His greatest critic has perhaps been the man who brought him into the political limelight - the life time President of Ghana, Mr. JJ Rawlings. Mr. Rawlings is certainly not a big fan of the President. He finds him boring, uninspiring, incompetent and, much recently, a traitor. And for his punishment, Mr. Rawlings sent out his wife to contest the NDC flag-bearership. The gods of politics however granted Mr. Mills a landslide victory much to the detriment of the Rawlingses who have since vowed to extract their pound of flesh come December 2012.
Even though the president decided to take the higher road, the battle lines had been drawn and as a first blow, the Rawlingses threatened to expose the President to the harsh stormy conditions of the June-July rains by claiming their ‘umbrella’. As usual, we are yet to see the President’s reaction, will he be riding at the back of a ‘sheep’, bathing with ‘soap’ or digging his political fortunes with a ‘pick axe’?

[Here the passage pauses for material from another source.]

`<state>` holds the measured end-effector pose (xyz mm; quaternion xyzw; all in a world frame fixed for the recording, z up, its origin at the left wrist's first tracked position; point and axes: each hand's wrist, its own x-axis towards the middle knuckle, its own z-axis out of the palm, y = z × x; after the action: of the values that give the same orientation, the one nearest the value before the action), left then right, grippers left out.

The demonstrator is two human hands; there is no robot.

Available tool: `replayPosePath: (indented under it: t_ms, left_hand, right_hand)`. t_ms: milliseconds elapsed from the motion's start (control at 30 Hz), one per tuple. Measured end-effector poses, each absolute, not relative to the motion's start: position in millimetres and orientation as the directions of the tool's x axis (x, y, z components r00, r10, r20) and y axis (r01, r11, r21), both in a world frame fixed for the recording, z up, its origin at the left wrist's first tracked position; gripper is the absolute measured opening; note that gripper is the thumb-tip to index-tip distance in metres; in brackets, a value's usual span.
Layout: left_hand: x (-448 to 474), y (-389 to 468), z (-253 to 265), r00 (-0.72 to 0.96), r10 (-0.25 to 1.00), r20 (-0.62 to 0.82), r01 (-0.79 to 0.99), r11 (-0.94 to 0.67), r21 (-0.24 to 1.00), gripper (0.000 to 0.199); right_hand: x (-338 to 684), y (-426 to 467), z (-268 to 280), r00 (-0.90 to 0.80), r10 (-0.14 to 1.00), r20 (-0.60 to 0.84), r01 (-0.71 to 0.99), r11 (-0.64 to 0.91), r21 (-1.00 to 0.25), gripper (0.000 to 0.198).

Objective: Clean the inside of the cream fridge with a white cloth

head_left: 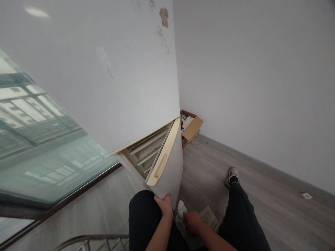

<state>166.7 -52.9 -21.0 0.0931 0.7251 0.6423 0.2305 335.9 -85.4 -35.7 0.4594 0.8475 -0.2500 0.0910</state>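
Observation:
A white refrigerator fills the middle of the view, its large upper door [125,87] scuffed and marked with brown patches. The lower door [174,167], with a cream top edge and a recessed handle, stands ajar. Through the gap, the freezer racks [150,151] show as pale bars. My left hand [164,205] grips the lower door's outer edge beside my bent knee, thumb on the front. Lower and to the right, my right hand [193,222] is closed around a crumpled white cloth [181,209], which bunches out beyond the fingers close to the door.
An open cardboard box [193,127] with mixed items stands in the corner, a coiled cable [196,142] beside it. Glass panes [44,118] line the left. A metal rail [96,238] curves at bottom left. A small white plate [306,196] is on the floor at right.

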Motion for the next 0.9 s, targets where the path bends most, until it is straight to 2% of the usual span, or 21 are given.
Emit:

The president’s job is to lead the country and drive us into prosperity. His job is to outline a vision for the country and surround himself with people who can execute this vision. It’s hard to say if all the struggles of the Mills administration are due to the political sideshows. In as much as I feel sorry for the president, I have to reluctantly accept that perhaps he has brought all this upon himself.

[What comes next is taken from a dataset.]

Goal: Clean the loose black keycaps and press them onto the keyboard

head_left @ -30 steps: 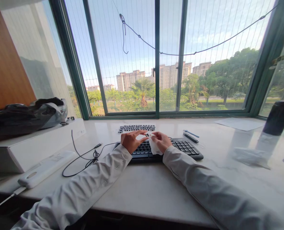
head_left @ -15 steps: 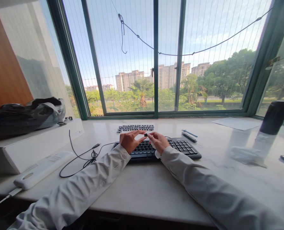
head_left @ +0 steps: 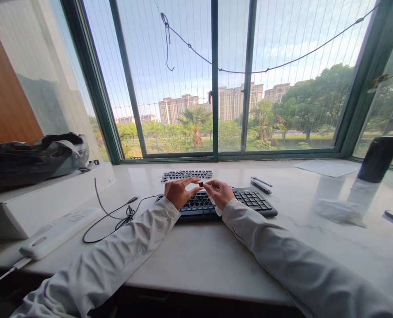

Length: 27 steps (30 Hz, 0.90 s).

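Observation:
Above the black keyboard (head_left: 255, 202), my left hand (head_left: 178, 193) pinches a small black keycap (head_left: 201, 184) between thumb and fingers. My right hand (head_left: 220, 194) is closed, its fingertips meeting the keycap's right side. Something thin and white, like a tissue (head_left: 212, 201), hangs below the right fingers, partly hidden by the hand. Behind the keyboard, loose black keycaps (head_left: 187, 173) lie in rows on the white tabletop (head_left: 179, 265). Both hands hide part of the keyboard's middle.
A black cable (head_left: 129, 213) lies coiled left of the keyboard, beside a white power strip (head_left: 60, 232) and a white box (head_left: 50, 198). Pens (head_left: 261, 185), crumpled clear plastic (head_left: 340, 212), paper (head_left: 324, 168) and a dark cylinder (head_left: 380, 159) are to the right.
The keycap has tilted slightly between my fingers. Both hands stay in nearly the same place above the keyboard, and the whole view has shifted a little.

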Motion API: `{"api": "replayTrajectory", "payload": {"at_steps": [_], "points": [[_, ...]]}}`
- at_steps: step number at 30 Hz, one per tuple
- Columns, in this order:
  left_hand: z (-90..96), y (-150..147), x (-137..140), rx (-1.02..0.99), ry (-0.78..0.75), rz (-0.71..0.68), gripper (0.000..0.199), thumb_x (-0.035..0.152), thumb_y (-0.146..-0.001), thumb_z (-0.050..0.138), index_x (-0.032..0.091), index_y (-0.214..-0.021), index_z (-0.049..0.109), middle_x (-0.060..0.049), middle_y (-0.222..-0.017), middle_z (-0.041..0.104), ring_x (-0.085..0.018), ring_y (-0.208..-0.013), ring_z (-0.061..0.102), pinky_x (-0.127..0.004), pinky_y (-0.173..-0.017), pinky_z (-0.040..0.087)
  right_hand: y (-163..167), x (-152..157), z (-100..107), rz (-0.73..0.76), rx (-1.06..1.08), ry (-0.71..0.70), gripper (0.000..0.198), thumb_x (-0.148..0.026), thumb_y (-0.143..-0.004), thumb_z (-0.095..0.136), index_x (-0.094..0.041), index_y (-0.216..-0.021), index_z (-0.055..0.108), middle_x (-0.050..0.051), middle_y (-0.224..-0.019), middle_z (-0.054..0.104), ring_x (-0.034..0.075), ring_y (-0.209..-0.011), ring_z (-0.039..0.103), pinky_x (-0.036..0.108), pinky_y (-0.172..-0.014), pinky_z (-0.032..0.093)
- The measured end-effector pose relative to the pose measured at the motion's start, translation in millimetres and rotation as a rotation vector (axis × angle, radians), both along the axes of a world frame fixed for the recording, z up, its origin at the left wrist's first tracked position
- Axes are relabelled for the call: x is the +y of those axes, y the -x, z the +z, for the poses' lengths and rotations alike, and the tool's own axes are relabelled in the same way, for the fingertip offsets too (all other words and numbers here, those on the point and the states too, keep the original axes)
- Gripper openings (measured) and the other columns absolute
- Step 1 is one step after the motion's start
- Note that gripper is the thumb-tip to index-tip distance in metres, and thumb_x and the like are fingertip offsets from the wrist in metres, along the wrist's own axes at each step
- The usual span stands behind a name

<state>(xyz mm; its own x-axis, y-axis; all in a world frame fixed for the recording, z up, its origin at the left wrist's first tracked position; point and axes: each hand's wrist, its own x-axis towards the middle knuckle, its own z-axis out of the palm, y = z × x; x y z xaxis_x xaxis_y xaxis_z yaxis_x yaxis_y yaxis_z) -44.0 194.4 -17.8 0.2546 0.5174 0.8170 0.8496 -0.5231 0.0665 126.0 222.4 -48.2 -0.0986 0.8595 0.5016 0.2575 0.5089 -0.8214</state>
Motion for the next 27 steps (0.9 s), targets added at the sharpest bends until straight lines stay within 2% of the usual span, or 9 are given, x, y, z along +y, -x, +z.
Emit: {"api": "replayTrajectory", "payload": {"at_steps": [5, 9, 13, 19, 24, 27], "points": [[0.6, 2.4, 1.6, 0.017, 0.041, -0.049, 0.033, 0.052, -0.073, 0.063, 0.032, -0.099, 0.067, 0.009, -0.080, 0.071, -0.011, -0.065, 0.064, -0.020, -0.061, 0.044, 0.1, 5.1, -5.5, 0.020, 0.001, 0.004, 0.035, -0.052, -0.071, 0.060, -0.019, -0.079, 0.066, 0.003, -0.073, 0.067, 0.018, -0.072, 0.061, 0.027, -0.065, 0.046], [-2.5, 3.6, 4.6, 0.029, 0.079, -0.089, 0.025, 0.050, -0.075, 0.062, 0.034, -0.092, 0.070, 0.008, -0.073, 0.070, -0.010, -0.069, 0.065, -0.019, -0.061, 0.042, 1.5, 7.0, -8.0, 0.041, 0.031, 0.011, 0.034, -0.051, -0.066, 0.065, -0.019, -0.077, 0.068, 0.003, -0.072, 0.067, 0.018, -0.071, 0.061, 0.025, -0.061, 0.045], [-2.8, 4.4, 4.3, -0.003, 0.072, -0.066, 0.021, 0.049, -0.075, 0.062, 0.034, -0.087, 0.072, 0.007, -0.071, 0.070, -0.010, -0.066, 0.065, -0.019, -0.059, 0.041, 3.6, 5.9, -6.8, 0.060, 0.045, 0.029, 0.035, -0.052, -0.066, 0.065, -0.018, -0.076, 0.069, 0.003, -0.069, 0.067, 0.016, -0.067, 0.060, 0.024, -0.059, 0.045], [-3.6, 4.5, 4.4, -0.003, 0.103, -0.029, 0.022, 0.051, -0.072, 0.064, 0.033, -0.082, 0.072, 0.009, -0.071, 0.070, -0.010, -0.065, 0.065, -0.019, -0.058, 0.040, 3.6, 6.7, -8.9, 0.112, -0.053, 0.122, 0.044, -0.057, -0.071, 0.059, -0.015, -0.082, 0.070, 0.003, -0.062, 0.065, 0.014, -0.059, 0.058, 0.024, -0.055, 0.042], [-2.8, 3.3, 6.3, -0.037, 0.163, -0.016, 0.022, 0.048, -0.077, 0.060, 0.030, -0.084, 0.071, 0.007, -0.075, 0.072, -0.012, -0.066, 0.064, -0.021, -0.059, 0.041, 3.6, 1.6, -3.4, 0.090, -0.097, 0.069, 0.045, -0.057, -0.076, 0.052, -0.016, -0.078, 0.070, 0.002, -0.063, 0.065, 0.014, -0.061, 0.058, 0.024, -0.060, 0.042], [-1.7, 1.6, 8.3, -0.114, 0.216, -0.087, 0.024, 0.045, -0.081, 0.056, 0.026, -0.079, 0.071, 0.005, -0.075, 0.072, -0.012, -0.066, 0.064, -0.022, -0.060, 0.042, 2.5, -1.1, -0.3, 0.025, -0.103, 0.030, 0.043, -0.056, -0.077, 0.052, -0.017, -0.082, 0.069, 0.001, -0.063, 0.063, 0.014, -0.062, 0.058, 0.024, -0.060, 0.042]]}}
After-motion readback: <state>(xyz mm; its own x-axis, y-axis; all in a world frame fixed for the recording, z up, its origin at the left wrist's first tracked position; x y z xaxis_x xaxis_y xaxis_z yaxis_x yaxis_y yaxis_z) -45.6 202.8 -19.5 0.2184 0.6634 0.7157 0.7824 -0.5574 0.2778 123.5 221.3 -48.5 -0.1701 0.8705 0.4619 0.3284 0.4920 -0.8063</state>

Why the president still surrounds himself with people like Koku Anyidoho, who will seize every opportunity to vindicate those who believe that the president is weak and not in control, still beats me. I understand that he may not want to lose the few friends he has but here is a friend who consistently leaves the door open (to let in the mosquitoes). Mills has an Anyidoho problem and that is a big problem.
It is very difficult to please an opposition that acts like it has a divine right to govern, but it is even more difficult to please a friend who sees you as a traitor. It must be really difficult to be the leader of a party that is owned by another man and his family. It must be extremely difficult to have your few remaining friends make your office appear to be a circus with no ring-master.
As distinguished a man as he is, he is better off as an ex-president than he is as the butt of all political jokes and the chewing stick of talking heads on TV. For those who despise the President, they can at least take solace in the fact that he has made the Presidency less attractive and we are sure not to have 19 people contesting to be President again. There is very little enviable about being President Atta Mills. He has “earned” his ex gratia.
For those who feel sorry for the President and his many troubles, you can take solace in the fact that he still has a smile and is declaring victory in December.
There are many things I would like to be. I would like to have a glamorous job and a beautiful wife. I would like to own a house on a hill and have a few good and dependable friends. I would even like to turn on the TV every now and then and hear pundits discussing progressive issues of national development. But being President John Atta Mills is not something I would like to be.